▶ **Instructions to follow**:
The output is the lines below from the one with "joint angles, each" through the one with "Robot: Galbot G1", both included, printed exactly and with no other line.

▶ **Excerpted records**:

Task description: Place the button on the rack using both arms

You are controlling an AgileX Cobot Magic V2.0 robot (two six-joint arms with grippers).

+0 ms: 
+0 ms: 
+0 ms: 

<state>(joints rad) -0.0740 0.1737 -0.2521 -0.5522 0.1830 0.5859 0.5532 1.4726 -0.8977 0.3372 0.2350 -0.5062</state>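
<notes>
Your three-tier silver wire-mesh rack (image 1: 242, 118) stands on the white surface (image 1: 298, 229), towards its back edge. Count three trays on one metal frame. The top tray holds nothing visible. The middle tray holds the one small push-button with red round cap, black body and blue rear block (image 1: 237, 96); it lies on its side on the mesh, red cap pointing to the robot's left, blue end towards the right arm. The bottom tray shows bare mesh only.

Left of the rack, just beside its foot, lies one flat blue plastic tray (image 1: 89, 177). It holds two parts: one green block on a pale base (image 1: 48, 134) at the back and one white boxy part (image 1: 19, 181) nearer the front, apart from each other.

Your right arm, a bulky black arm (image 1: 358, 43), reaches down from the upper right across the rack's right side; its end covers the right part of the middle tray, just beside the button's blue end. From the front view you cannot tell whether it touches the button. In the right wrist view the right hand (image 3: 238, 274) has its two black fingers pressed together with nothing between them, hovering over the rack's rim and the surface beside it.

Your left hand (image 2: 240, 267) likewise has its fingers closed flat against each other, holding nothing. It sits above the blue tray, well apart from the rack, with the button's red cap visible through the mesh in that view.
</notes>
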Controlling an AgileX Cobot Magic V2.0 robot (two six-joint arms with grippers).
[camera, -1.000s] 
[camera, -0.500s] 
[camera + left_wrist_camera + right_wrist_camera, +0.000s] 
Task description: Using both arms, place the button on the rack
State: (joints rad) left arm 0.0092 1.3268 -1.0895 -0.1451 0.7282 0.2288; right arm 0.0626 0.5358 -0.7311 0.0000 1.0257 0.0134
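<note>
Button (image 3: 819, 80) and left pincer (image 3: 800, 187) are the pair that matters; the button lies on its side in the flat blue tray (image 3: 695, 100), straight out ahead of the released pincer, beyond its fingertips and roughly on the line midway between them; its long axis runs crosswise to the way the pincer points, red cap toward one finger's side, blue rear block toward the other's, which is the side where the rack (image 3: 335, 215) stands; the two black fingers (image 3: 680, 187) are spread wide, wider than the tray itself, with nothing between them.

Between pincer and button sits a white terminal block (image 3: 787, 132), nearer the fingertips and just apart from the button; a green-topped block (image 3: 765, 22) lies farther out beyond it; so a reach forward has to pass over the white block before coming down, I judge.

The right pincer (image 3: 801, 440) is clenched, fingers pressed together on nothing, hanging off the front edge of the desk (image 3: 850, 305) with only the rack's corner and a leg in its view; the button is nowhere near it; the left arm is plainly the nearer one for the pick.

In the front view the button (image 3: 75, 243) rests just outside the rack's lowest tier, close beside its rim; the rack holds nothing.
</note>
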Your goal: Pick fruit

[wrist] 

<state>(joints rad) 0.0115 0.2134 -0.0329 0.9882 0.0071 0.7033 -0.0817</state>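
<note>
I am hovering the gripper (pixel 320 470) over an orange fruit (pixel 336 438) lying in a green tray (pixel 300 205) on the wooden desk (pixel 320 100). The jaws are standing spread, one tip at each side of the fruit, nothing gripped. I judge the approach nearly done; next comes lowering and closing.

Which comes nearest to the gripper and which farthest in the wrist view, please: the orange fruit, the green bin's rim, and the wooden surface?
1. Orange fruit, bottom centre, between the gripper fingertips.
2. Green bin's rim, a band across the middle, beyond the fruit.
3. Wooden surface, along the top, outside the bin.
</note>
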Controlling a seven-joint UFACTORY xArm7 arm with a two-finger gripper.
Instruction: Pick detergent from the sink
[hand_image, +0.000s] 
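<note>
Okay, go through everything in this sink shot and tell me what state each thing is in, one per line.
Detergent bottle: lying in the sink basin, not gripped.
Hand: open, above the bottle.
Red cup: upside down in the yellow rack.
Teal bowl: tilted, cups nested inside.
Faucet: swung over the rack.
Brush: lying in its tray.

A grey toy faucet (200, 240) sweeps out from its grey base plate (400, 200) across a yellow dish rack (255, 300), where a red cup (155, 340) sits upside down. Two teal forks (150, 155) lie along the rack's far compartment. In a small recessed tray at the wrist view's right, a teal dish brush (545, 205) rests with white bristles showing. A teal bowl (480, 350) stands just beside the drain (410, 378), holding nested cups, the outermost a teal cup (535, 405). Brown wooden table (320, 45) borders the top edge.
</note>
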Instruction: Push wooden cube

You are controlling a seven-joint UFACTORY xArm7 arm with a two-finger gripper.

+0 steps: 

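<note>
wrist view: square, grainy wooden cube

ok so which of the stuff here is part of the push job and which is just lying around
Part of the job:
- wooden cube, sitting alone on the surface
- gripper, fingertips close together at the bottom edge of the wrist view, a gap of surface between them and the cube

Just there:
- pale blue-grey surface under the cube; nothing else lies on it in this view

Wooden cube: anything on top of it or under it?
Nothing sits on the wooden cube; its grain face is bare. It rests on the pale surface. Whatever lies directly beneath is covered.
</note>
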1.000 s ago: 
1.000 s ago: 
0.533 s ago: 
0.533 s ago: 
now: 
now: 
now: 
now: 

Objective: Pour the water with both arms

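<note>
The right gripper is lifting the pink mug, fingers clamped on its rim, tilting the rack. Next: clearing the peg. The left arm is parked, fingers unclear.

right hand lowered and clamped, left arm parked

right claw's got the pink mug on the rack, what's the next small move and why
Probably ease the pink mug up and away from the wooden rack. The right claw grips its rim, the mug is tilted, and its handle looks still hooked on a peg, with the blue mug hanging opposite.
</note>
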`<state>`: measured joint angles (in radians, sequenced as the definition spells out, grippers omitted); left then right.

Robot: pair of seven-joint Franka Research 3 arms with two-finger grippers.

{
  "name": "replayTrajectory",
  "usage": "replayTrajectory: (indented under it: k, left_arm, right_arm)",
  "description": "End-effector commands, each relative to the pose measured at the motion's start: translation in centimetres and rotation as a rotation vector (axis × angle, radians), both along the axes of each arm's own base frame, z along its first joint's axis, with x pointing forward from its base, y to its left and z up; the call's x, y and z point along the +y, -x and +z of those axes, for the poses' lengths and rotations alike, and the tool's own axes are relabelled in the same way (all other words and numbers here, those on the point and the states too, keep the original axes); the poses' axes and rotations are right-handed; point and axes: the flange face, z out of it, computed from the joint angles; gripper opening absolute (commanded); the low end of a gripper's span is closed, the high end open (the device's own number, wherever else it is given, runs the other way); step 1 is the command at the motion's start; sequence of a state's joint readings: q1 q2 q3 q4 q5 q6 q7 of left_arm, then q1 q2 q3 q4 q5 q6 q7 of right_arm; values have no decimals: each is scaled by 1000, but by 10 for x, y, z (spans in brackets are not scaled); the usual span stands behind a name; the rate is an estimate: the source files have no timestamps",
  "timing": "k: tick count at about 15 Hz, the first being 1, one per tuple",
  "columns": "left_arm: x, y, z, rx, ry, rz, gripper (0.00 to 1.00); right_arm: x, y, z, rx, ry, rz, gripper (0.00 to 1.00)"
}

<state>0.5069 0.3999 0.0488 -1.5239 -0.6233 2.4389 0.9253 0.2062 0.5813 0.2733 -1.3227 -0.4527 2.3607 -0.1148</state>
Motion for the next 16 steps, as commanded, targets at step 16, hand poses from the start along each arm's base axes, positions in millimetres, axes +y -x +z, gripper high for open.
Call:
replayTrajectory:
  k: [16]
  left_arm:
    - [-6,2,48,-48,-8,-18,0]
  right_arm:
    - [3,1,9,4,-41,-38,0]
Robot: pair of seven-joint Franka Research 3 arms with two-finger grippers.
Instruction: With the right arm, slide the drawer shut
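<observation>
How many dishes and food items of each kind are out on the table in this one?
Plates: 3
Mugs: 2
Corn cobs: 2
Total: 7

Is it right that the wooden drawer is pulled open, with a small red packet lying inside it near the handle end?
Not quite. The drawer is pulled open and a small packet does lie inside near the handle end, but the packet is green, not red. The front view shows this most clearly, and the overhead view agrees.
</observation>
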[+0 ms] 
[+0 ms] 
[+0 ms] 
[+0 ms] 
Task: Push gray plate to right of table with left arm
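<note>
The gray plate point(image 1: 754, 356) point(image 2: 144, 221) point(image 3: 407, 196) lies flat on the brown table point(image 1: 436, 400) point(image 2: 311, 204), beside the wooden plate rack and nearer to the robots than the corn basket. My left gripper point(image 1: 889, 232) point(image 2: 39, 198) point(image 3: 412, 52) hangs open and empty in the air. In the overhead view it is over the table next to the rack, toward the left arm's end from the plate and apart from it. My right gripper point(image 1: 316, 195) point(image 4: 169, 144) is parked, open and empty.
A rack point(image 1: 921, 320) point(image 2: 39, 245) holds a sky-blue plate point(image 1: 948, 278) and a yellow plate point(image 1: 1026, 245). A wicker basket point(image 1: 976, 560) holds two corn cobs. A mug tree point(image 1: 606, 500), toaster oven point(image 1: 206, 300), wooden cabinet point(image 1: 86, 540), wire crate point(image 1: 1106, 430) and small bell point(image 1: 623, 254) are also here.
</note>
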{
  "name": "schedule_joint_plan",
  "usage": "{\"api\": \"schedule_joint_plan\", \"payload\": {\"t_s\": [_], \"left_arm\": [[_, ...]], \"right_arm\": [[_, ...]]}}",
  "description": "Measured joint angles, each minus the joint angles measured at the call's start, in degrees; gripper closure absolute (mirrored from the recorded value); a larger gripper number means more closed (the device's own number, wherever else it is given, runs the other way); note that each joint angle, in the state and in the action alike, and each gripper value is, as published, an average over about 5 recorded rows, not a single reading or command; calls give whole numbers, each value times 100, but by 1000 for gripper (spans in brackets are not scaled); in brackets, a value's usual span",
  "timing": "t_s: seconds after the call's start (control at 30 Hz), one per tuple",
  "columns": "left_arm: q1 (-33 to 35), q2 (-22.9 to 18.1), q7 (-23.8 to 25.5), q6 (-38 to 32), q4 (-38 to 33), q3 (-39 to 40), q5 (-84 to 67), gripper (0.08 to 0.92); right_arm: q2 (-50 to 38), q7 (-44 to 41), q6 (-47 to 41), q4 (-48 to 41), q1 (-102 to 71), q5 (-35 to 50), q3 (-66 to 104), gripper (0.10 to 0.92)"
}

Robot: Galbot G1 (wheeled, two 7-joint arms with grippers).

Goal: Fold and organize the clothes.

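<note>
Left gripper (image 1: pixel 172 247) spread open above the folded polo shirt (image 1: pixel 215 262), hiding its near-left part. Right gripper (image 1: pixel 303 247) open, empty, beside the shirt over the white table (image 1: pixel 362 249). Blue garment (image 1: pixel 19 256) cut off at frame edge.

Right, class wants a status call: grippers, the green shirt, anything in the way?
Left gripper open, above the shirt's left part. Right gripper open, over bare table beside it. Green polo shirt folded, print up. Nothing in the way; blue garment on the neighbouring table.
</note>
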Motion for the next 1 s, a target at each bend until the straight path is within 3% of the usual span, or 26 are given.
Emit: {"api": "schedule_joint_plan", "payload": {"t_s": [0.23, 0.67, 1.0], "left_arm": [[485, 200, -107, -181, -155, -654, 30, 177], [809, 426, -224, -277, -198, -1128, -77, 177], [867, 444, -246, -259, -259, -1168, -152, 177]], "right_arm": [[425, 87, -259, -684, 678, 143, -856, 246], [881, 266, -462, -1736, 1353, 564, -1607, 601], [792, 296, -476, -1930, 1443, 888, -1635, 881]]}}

▶ **Reply to the task**:
  "description": "Measured joint angles, each minus the joint angles measured at the call's start, in degrees; gripper closure absolute (mirrored from the recorded value); a larger gripper number means more closed (the device's own number, wherever else it is given, runs the other way); note that each joint angle, in the state and in the action alike, and each gripper value is, as published, an average over about 5 recorded rows, not a single reading or command; calls give whole numbers, each value times 100, but by 1000 for gripper (spans in brackets are not scaled); in brackets, a value's usual span",
  "timing": "t_s: seconds after the call's start (control at 30 Hz), one per tuple",
  "columns": "left_arm: q1 (-33 to 35), q2 (-22.9 to 18.1), q7 (-23.8 to 25.5), q6 (-38 to 32), q4 (-38 to 33), q3 (-39 to 40), q5 (-84 to 67), gripper (0.08 to 0.92); right_arm: q2 (-50 to 38), q7 (-44 to 41), q6 (-47 to 41), q4 (-48 to 41), q1 (-102 to 71), q5 (-35 to 50), q3 (-66 to 104), gripper (0.10 to 0.92)"
}

Robot: Galbot G1 (wheeled, two 7-joint arms with grippers).

With this, there is nothing more to the exercise.